If I was working with just one news feed this wouldn't be so bad but I have 20 or so now and more will likely be added. Right now this is what I am having to do to fix very poorly done news feeds, and it will likely get worse
$trans = array('“' => '"', '”' => '"', '…' => '...', '`' => "'", '´' => "'", '‘' => "'", '’' => "'", '–' => '-', '–' => '', '’' => "'", '“' => '"', '”' => '"',
'—' => '-', '—' => '-', 'Â' => '', 'Â' => '', ' ' => ' ', '’' => "'", '’' => "'", '‘' => "'",
'‘' => "'", '—' => '-', '—' => '-', '–' => '-', '–' => '-', '&' => '&',
'…' => '...', '…' => '...', 'Ã' => '', 'Ã' => '', '©' => '', ' ' => ' ', "\r\n" => ' ', "\n" => ' ', "\r" => ' '
);
// ...
$description = (isset($item->description)) ? trim($this->db->real_escape_string(htmlentities(strtr(strip_tags(html_entity_decode($item->description, ENT_QUOTES))), $trans), ENT_QUOTES)): '';
Yes you have guessed it, one of the feeds looks to be running "htmlentities" (or similar function) twice on the feed (and doubling up "html_entity_decode" doesn't seem to fix).
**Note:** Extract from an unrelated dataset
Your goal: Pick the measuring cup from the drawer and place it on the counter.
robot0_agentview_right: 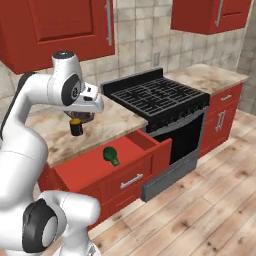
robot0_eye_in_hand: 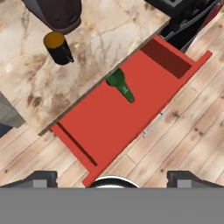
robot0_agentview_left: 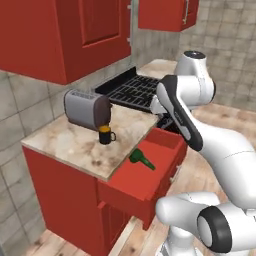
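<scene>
Gripper (robot0_eye_in_hand: pixel 112 178) high above drawer, looking down; tips wide apart at bottom of hand view, nothing betw. them, well clear of cup.

Drawer (robot0_agentview_left: pixel 131 192) (robot0_agentview_right: pixel 82 172) (robot0_eye_in_hand: pixel 105 131) pulled fully out from under counter, red flat front w/ metal handle nearest in right base view. Floor of drawer bare except for cup.

Measuring cup (robot0_agentview_left: pixel 141 158) (robot0_agentview_right: pixel 111 155) (robot0_eye_in_hand: pixel 120 86) dk green, lying on drawer floor near back, close to counter edge. Bowl end toward counter, handle pointing out toward drawer front. Roughly mid-width of drawer. Not touching side walls.

Counter (robot0_agentview_left: pixel 75 145) (robot0_agentview_right: pixel 115 117) (robot0_eye_in_hand: pixel 109 39) beige marbled slab just behind cup. Black mug (robot0_agentview_left: pixel 105 135) (robot0_agentview_right: pixel 76 127) (robot0_eye_in_hand: pixel 58 48) w/ orange inside upright on it, handle to side. Toaster (robot0_agentview_left: pixel 86 108) (robot0_eye_in_hand: pixel 54 13) silver/dark, just behind mug, near not touching as far as can tell.

Stove (robot0_agentview_left: pixel 132 90) (robot0_agentview_right: pixel 155 97) black grate beside counter, farther along. Red upper cabinets (robot0_agentview_left: pixel 65 35) (robot0_agentview_right: pixel 60 27) on tiled wall at back.
</scene>
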Controlling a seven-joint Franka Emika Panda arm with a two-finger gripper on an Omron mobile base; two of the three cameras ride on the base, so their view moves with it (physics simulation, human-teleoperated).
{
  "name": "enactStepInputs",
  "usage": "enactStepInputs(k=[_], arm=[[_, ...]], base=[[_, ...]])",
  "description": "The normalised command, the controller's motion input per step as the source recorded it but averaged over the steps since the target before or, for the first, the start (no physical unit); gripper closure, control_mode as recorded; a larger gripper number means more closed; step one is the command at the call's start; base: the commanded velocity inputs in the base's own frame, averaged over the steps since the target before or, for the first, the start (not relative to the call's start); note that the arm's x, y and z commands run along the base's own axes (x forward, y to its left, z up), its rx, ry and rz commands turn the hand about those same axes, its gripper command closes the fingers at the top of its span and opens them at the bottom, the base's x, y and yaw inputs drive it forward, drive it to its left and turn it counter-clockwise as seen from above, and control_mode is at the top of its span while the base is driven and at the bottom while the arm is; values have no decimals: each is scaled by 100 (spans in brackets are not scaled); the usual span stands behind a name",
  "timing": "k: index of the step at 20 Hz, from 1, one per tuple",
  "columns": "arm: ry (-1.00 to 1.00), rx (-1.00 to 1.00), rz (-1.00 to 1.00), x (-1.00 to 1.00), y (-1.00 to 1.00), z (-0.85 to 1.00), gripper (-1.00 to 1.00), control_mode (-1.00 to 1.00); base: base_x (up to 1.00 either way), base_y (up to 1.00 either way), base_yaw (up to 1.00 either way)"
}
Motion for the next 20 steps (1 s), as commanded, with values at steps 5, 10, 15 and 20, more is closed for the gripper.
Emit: enactStepInputs(k=[5,10,15,20], arm=[[0,0,0,0,0,0,-100,100],[0,0,0,0,0,0,-100,100],[0,0,0,0,0,0,-100,100],[-1,0,-32,0,10,-29,-100,-100]], base=[[-2,77,-54],[0,88,-47],[0,70,-43],[0,0,0]])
Some feeds have HTML wrapped in the CDATA tag but all the html entities, in it, are converted, so you have to decode just to strip the tags and then encode again so quotes don't cause problems. And it only gets worse as many feeds use multiple, if not every, variation of single and double quotes, and then they go further and have all kinds of other odd characters (I have to wonder where people get their keyboards from). I used CDATA to over come some problems, but not all, in the "description" tag, but I am seeing problems in the "title" tag and I will likely have to use CDATA there also, which to me seem very odd.
It's getting crazy what I am having to do to use some news feeds. So I have to ask is there some better technique, I have not seen, for dealing with odd characters and character codes?